Summary of the invention
The object of the invention is, the deficiency existing for prior art, for the shaping of thermoplastic glass fiber reinforced aramid aluminiumlaminates provides a kind of building mortion and method of thermoplastic glass fiber reinforced aramid aluminiumlaminates.
Technical scheme of the present invention is to provide a kind of building mortion of thermoplastic glass fiber reinforced aramid aluminiumlaminates, it is characterized in that: comprise sealing pressing flange, discharge coil, coil rack, bolt, lower platen, base, resistance wire, top board, hydraulic cylinder, wherein, the bottom of bolt and top board adopts the mode of welding to be connected, hydraulic cylinder uses bolt to be connected and fixed on top board, the working arm of hydraulic cylinder passes the centre bore of top board to downward-extension, and working arm lower end and the sealing pressing flange of hydraulic cylinder are connected, and on working arm, are welded with stroke limit piece; On the sidewall of sealing pressing flange, have steam vent;
Base is fixed in the circular groove of lower platen, for ensureing that bonding strength can be coated with one deck adhesive in groove, is also convenient to later dismounting; The depth of groove of described sealing pressing flange is greater than the distortion thickness of thermoplastic glass fiber reinforced aramid aluminiumlaminates, thereby plays the double action of heated sealed and flanging;
After thermoplastic glass fiber reinforced aramid aluminiumlaminates location, opening power, utilizes resistance wire to heat thermoplastic glass fiber reinforced aramid aluminiumlaminates, until temperature stabilization is at preset temperature;
Storage capacitor to building mortion charges, and when the voltage of storage capacitor reaches after shaping voltage, discharge coil is discharged, and thermoplastic glass fiber reinforced aramid aluminiumlaminates deforms under the effect of discharge coil generation electromagnetic force.

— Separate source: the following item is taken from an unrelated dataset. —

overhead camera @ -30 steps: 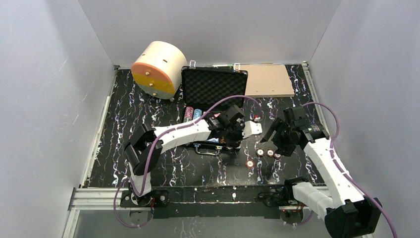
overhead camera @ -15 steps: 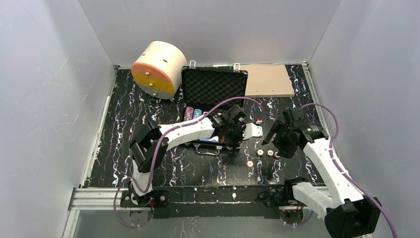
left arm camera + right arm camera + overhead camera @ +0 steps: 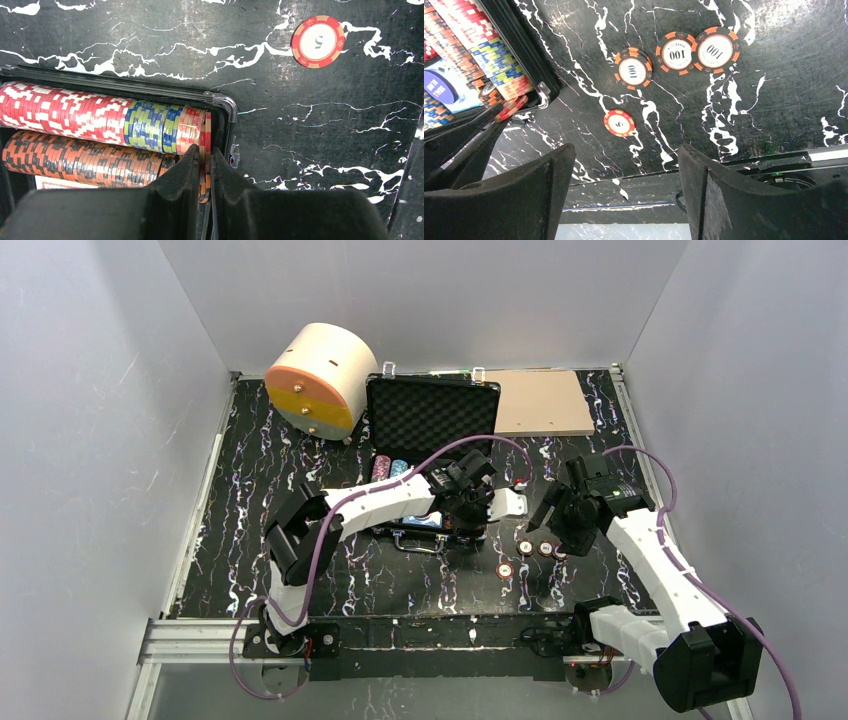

Further, the present invention also provides a kind of method of utilizing the building mortion of thermoplastic glass fiber reinforced aramid aluminiumlaminates to carry out material forming, it is characterized in that:
Step 1, thermoplastic glass fiber reinforced aramid aluminiumlaminates is fixed on base, then sealing pressing flange is placed in the groove of base, and sealing pressing flange is applied to suitable pressure with hydraulic cylinder, so that thermoplastic glass fiber reinforced aramid aluminiumlaminates is produced to suitable pressure-pad-force;
Step 2, by the resistance wire energising in sealing pressing flange, thermoplastic glass fiber reinforced aramid aluminiumlaminates is carried out to homogeneous heating;
Step 3, thermoplastic glass fiber reinforced aramid aluminiumlaminates is carried out to the insulation of Preset Time and temperature, after being heated to preset temperature, thermoplastic glass fiber reinforced aramid aluminiumlaminates is carried out to the insulation of certain hour, so that each several part homogeneous heating;
Step 4, the storage capacitor of electro-magnetic forming equipment is charged, when charging voltage reaches after the shaping voltage 2-15Kv of setting, disconnect charge circuit;
Step 5, closed electromagnetic shaping discharge loop, storage capacitor discharges to electro-magnetic forming coil, and thermoplastic glass fiber reinforced aramid aluminiumlaminates deforms rapidly under the effect of electromagnetic force;
Step 6, complete after distortion at thermoplastic glass fiber reinforced aramid aluminiumlaminates, control cooldown rate to eliminate in cooling procedure, due to the different residual thermal stresses that produce of layers of material shrinkage factor;
Step 7, after cooling procedure completes, free margins place is carried out to local heat, cooling under sufficiently high pressure subsequently, opening between preventing layer is sticky.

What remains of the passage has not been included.